I don't know the exact reason and started digging deeper.

curl -XGET http://hostname:9202/_cluster/allocation/explain?pretty

{
  "index" : "mdcp-logs-2019.09.28",
  "shard" : 2,
  "primary" : false,
  "current_state" : "unassigned",
  "unassigned_info" : {
    "reason" : "CLUSTER_RECOVERED",
    "at" : "2019-10-01T11:30:03.909Z",
    "last_allocation_status" : "no_attempt"
  },
  "can_allocate" : "no",
  "allocate_explanation" : "cannot allocate because allocation is not permitted to any of the nodes",
  "node_allocation_decisions" : [
    {
      "node_id" : "Bewr4jriQziexcfUXZSfdg",
      "node_name" : "Bewr4jr",
      "transport_address" : "ip:9300",
      "node_attributes" : {
        "ml.machine_memory" : "67368890368",
        "xpack.installed" : "true",
        "ml.max_open_jobs" : "20",
        "ml.enabled" : "true"
      },
      "node_decision" : "no",
      "deciders" : [
        {
          "decider" : "same_shard",
          "decision" : "NO",
          "explanation" : "the shard cannot be allocated to the same node on which a copy of the shard already exists [[mdcp-logs-2019.09.28][2], node[Bewr4jriQziexcfUXZSfdg], [P], s[STARTED], a[id=SbtMhgHzTMCQv6yEGcwV8Q]]"
        }
      ]
    }
  ]
}

I can see the current data in Discover tab but not storing in index and so dashboard is not working.

Any solution or workaround for this?

Hi @Sundaramoorthy_Anand

the problem you are experiencing is a result of only having a single node running while having those indices configured to use one replica per shard.
Since a replicate and primary have to be on separate nodes, your replicas can not be allocated and you're seeing a yellow state for those indices.
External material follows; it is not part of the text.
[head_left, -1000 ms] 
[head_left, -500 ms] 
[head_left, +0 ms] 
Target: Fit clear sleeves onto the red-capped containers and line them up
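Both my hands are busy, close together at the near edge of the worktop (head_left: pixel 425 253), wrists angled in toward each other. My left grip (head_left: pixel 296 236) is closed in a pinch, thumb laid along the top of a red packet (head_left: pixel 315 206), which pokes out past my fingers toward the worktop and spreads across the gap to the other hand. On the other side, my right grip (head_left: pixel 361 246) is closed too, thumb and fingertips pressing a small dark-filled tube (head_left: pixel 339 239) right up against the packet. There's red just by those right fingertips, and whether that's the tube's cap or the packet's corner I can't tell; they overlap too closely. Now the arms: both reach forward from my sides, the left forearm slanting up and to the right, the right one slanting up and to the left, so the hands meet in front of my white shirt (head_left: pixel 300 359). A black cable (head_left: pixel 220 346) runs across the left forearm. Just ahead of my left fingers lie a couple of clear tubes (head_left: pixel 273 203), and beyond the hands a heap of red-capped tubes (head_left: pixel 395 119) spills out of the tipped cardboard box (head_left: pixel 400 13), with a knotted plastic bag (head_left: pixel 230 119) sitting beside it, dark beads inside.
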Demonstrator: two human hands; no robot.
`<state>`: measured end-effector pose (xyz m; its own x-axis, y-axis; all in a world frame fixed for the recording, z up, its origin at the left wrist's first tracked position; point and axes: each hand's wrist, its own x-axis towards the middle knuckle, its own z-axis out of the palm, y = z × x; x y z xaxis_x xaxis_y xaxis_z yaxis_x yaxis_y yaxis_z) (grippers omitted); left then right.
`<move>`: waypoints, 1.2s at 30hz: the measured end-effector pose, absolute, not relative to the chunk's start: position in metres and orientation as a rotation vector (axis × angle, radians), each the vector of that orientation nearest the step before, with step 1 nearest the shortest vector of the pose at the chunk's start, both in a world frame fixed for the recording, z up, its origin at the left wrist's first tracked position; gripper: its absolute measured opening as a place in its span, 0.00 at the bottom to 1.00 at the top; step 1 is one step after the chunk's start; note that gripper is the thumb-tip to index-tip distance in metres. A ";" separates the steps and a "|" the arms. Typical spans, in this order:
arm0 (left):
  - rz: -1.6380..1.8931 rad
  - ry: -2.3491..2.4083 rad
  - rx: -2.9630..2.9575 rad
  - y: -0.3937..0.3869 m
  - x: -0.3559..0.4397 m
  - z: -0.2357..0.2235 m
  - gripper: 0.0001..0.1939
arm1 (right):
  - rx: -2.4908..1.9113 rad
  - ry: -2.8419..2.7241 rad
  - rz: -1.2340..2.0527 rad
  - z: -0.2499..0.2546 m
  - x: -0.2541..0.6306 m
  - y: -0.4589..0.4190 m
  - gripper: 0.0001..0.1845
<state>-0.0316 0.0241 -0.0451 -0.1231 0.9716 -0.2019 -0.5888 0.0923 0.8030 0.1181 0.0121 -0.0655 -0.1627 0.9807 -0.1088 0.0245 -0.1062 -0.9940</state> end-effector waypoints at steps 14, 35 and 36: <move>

You can fix the issue by configuring the indices that are yellow to use 0 replicas to get green indices with just a single node cluster.

This should not however preclude indexing of new data into those indices. To find out what's preventing new data from being indexed I would suggest looking into the logs for the ES and/or Logstash nodes that are trying to write their monitoring data to your node to see what errors they are experiencing when indexing.

2 Likes

Thanks !
I made replicas to zero and now I can see number of unallocated shards become zero now. But still I'm seeing 10 of 62 Shards failed error

@Sundaramoorthy_Anand no problem.

The shard failures are the result of whatever query Kibana sends to your ES nodes failing on some shards I think. Do your ES logs or the Kibana logs show any errors/warnings when you see that failure in Kibana?

Elasticsearch log:

 [2019-10-21T07:08:33,255][DEBUG][o.e.a.s.TransportSearchAction] [Bewr4jr] [heartbeat-6.4.2-2019.10.19][0], node[Bewr4jriQziexcfUXZSfdg], [P], s[STARTED], a[id=4OVH7mT5Qp-BCMHM-zRBUQ]: Failed to execute [SearchRequest{searchType=QUERY_THEN_FETCH, indices=[heartbeat-6.4.2*], indicesOptions=IndicesOptions[ignore_unavailable=true, allow_no_indices=true, expand_wildcards_open=true, expand_wildcards_closed=false, allow_aliases_to_multiple_indices=true, forbid_closed_indices=true, ignore_aliases=false], types=[], routing='null', preference='1571641708008', requestCache=null, scroll=null, maxConcurrentShardRequests=5, batchedReduceSize=512, preFilterShardSize=32, allowPartialSearchResults=true, source={"size":0,"query":{"bool":{"must":[{"range":{"@timestamp":{"from":1571509800000,"to":1572114599999,"include_lower":true,"include_upper":true,"format":"epoch_millis","boost":1.0}}},{"match_phrase":{"http.url.raw":{"query":"http://<url>:9202/","slop":0,"zero_terms_query":"NONE","boost":1.0}}}],"filter":[{"match_all":{"boost":1.0}},{"match_all":{"boost":1.0}}],"adjust_pure_negative":true,"boost":1.0}},"_source":{"includes":[],"excludes":[]},"stored_fields":"*","docvalue_fields":[{"field":"@timestamp","format":"date_time"}],"script_fields":{},"aggregations":{"2":{"terms":{"field":"monitor.status","size":5,"min_doc_count":1,"shard_min_doc_count":0,"show_term_doc_count_error":false,"order":[{"_count":"desc"},{"_key":"asc"}]}}}}}] lastShard [true]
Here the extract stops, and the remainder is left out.